<<<<

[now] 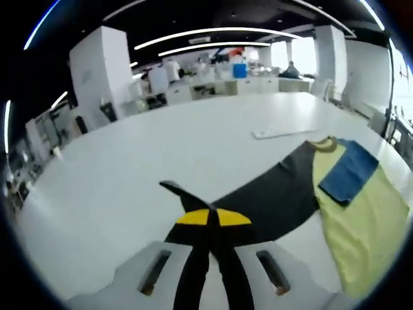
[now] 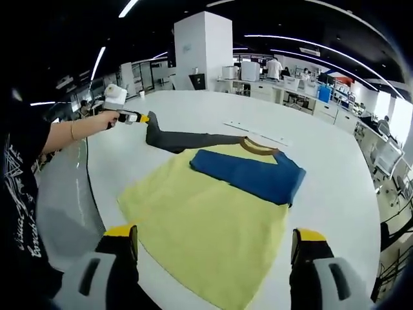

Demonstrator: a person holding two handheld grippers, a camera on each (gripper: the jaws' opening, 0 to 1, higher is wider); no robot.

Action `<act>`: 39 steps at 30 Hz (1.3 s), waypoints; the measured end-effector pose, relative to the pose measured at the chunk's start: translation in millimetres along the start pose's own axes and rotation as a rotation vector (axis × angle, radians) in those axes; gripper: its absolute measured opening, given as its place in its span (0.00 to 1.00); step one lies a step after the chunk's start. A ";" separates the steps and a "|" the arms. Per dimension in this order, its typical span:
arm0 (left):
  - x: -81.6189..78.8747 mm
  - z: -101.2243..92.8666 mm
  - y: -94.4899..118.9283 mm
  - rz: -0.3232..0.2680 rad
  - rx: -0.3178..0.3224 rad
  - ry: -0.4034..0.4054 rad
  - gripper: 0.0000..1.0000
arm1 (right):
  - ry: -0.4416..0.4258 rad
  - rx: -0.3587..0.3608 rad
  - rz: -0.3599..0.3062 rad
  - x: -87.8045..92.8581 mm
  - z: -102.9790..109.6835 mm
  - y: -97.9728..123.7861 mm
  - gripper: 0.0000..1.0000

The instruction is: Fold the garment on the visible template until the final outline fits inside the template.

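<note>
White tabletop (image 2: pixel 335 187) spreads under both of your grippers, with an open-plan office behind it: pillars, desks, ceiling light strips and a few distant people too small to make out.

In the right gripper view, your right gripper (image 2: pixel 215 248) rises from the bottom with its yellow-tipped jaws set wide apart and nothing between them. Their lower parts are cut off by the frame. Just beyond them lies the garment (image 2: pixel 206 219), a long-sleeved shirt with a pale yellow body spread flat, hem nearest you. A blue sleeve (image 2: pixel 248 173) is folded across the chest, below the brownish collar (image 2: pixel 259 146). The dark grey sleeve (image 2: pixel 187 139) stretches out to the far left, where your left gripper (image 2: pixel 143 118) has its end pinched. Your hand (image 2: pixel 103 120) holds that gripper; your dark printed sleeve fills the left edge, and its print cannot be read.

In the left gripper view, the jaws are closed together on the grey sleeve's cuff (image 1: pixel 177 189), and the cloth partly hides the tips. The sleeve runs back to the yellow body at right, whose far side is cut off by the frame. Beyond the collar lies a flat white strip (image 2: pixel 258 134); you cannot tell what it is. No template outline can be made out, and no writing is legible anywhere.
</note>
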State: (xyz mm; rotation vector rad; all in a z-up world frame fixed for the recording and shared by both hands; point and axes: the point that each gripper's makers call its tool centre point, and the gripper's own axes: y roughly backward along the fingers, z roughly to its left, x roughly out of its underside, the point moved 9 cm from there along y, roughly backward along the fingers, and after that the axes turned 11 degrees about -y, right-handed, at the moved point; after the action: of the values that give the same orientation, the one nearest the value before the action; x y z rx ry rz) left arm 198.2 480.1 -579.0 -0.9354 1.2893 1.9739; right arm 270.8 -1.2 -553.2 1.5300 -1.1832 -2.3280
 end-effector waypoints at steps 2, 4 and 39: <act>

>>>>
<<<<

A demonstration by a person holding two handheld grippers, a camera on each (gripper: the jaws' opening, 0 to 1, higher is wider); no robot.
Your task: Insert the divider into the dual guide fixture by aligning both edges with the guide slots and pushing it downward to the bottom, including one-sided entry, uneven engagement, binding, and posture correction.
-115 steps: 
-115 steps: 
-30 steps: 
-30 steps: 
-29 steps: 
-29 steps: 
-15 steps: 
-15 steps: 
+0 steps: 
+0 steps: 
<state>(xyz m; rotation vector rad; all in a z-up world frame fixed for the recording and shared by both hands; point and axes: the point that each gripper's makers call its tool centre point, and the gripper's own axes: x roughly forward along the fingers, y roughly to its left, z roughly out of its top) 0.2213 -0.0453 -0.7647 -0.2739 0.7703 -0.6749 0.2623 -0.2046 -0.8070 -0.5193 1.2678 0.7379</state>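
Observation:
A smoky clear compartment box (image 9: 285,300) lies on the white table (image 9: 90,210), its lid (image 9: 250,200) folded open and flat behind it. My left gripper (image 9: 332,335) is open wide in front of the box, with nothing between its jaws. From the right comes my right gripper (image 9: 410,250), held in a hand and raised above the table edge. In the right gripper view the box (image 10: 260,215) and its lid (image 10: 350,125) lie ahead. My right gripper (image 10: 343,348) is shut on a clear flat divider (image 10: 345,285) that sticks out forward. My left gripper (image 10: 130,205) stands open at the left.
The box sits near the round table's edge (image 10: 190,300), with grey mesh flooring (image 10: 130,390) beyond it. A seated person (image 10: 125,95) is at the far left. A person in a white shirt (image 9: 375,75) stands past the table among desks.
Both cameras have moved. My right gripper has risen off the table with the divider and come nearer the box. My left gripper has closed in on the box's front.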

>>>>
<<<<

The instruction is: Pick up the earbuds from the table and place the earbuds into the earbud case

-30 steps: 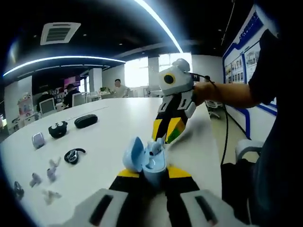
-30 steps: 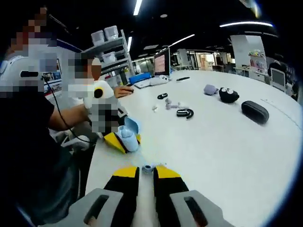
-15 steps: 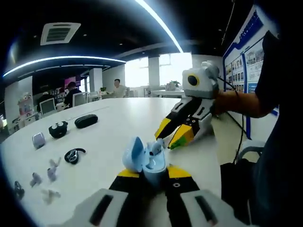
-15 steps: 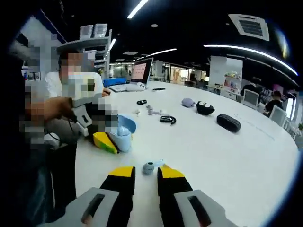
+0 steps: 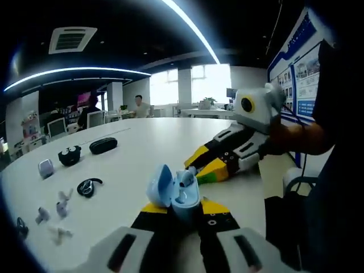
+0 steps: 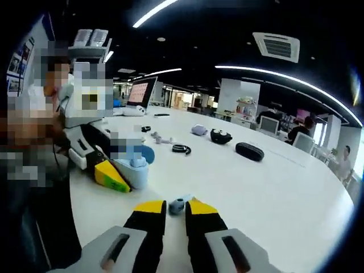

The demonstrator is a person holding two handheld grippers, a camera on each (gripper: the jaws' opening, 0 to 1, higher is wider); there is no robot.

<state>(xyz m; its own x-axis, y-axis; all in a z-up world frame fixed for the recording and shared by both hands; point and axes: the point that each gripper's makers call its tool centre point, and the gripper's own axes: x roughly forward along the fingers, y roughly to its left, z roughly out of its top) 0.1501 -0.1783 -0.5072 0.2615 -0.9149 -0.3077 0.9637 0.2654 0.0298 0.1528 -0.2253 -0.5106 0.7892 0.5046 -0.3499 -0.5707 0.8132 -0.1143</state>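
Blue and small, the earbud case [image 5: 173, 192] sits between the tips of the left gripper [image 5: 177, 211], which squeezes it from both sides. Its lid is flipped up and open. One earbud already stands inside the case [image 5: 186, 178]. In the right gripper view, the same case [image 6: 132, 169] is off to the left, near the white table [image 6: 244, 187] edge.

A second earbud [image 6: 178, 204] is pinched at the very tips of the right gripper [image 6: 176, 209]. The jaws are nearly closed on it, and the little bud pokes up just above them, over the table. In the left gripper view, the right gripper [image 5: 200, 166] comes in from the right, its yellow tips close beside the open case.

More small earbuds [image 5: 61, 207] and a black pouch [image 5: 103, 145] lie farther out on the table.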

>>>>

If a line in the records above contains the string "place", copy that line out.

**Result of the exercise**
Action `<act>`: 39 steps at 30 Hz (1.3 s), waypoints; the measured end-effector pose, relative to the pose measured at the chunk's start: translation in millimetres along the start pose's own axes and rotation as a rotation vector (axis × angle, radians) in those axes; gripper: its absolute measured opening, given as its place in its span (0.00 to 1.00); step one lies a step after the chunk's start. A ";" separates the steps and a "|" the arms. Per dimension in this order, its typical span:
The instruction is: Pick up the earbuds from the table and place the earbuds into the earbud case

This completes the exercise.